[Exercise directions]: Without a single alteration, write the listing out again.

[Exercise data]:

..........

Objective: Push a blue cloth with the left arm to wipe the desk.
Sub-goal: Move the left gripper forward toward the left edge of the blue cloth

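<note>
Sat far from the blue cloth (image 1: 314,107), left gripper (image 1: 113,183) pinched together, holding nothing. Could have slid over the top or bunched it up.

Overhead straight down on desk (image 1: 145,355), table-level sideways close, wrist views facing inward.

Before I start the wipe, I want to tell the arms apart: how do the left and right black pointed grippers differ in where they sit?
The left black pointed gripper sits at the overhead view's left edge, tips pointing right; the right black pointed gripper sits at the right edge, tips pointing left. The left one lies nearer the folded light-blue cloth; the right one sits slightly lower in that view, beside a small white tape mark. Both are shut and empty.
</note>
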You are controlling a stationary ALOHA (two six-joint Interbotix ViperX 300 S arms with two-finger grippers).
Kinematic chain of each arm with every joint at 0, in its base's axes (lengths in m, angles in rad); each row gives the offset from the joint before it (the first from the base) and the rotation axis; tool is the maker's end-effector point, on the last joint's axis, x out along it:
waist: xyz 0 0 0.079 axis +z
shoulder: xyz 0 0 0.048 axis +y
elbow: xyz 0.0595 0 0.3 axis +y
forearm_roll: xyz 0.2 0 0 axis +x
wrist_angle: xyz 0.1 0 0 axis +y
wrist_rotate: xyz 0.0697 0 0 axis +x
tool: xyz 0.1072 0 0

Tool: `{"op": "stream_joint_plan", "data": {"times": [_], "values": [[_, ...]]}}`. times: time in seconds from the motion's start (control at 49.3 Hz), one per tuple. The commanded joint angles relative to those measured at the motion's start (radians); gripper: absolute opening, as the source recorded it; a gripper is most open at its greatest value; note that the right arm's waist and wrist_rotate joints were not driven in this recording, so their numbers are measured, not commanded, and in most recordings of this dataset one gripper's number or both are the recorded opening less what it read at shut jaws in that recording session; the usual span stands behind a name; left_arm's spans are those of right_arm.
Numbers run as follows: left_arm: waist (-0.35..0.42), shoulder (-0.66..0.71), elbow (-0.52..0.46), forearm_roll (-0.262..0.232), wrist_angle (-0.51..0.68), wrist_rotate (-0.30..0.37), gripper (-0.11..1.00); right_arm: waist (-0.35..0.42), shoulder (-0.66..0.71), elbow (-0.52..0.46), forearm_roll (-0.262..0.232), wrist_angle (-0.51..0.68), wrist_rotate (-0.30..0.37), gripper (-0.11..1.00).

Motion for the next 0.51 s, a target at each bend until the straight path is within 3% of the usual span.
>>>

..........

[Task response]:
Objective: Push a blue cloth with the left arm to wipe the desk.
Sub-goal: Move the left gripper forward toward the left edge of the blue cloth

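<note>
Sat far from the blue cloth (image 1: 314,107), left gripper (image 1: 113,183) pinched together, holding nothing. Could have slid over the top or bunched it up.

Overhead straight down on desk (image 1: 145,355), table-level sideways close, wrist views facing inward.

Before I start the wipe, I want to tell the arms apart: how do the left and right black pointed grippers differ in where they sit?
The left black pointed gripper sits at the overhead view's left edge, tips pointing right; the right black pointed gripper sits at the right edge, tips pointing left. The left one lies nearer the folded light-blue cloth; the right one sits slightly lower in that view, beside a small white tape mark. Both are shut and empty.
</note>
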You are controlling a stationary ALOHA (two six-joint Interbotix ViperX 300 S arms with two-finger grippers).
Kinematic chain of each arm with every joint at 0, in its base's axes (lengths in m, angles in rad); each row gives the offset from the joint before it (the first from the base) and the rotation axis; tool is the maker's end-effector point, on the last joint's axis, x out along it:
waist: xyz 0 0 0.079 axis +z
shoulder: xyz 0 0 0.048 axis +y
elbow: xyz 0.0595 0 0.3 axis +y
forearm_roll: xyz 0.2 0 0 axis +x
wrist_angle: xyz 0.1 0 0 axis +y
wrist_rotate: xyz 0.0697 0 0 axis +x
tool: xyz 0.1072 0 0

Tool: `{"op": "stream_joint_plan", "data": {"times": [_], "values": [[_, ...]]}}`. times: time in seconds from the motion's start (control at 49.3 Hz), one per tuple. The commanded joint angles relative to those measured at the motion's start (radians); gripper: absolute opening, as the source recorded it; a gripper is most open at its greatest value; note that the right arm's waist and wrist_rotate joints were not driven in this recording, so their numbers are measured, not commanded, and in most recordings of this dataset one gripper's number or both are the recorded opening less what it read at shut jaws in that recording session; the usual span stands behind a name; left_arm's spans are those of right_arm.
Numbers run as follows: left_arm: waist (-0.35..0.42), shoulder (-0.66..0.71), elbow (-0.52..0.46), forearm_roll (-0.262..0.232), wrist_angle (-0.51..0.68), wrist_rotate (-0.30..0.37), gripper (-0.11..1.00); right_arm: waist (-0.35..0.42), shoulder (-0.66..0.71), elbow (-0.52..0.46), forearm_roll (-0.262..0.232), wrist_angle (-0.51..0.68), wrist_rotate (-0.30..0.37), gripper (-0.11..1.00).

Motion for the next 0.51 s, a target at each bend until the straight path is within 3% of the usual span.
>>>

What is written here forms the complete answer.